**THE TASK**
Write out the data again exactly, skipping every picture.

**DATASET EXCERPT**
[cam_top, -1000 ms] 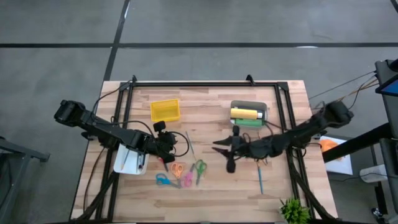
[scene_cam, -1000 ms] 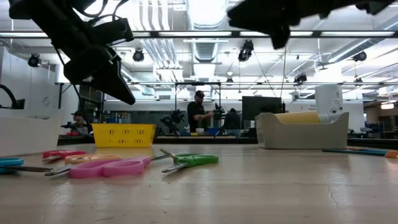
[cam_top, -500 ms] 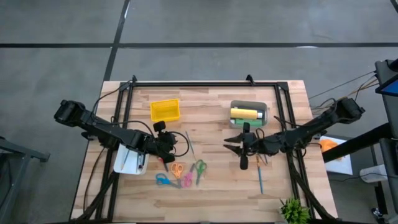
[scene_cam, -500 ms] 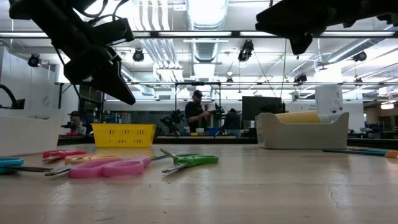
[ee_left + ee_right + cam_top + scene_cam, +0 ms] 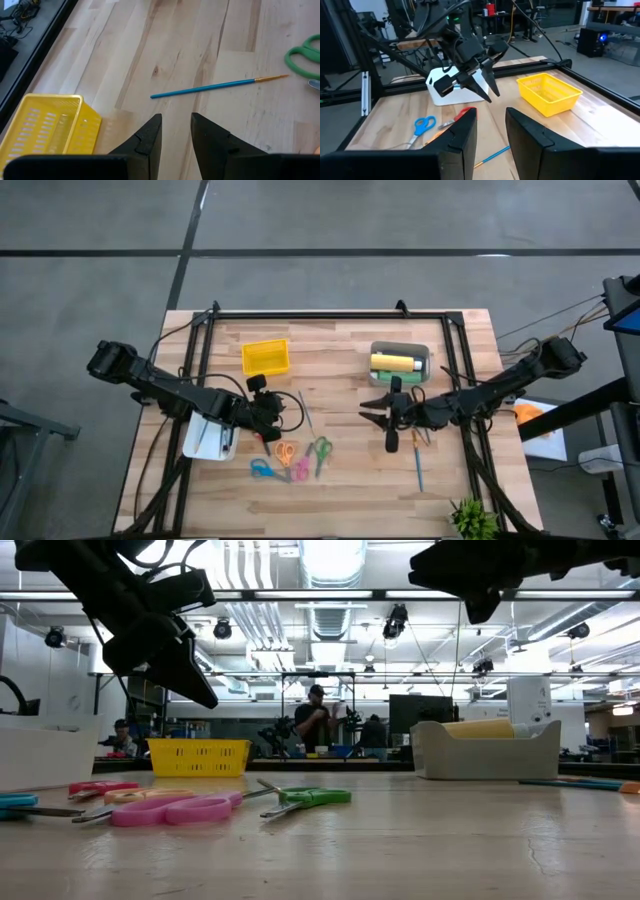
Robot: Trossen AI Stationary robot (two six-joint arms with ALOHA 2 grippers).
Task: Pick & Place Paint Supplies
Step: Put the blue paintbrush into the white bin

**OUTPUT BELOW**
[cam_top, -1000 ms] 
[scene_cam, -1000 ms] 
[cam_top, -500 ms] 
[scene_cam, -500 ms] 
[ee_left + ee_right + cam_top + scene_cam, +0 ms] 
Robot: Trossen AI Stationary robot (two six-joint arms with ALOHA 2 grippers).
Task: Pick & Place Paint Supplies
Step: Put the blue paintbrush into the white bin

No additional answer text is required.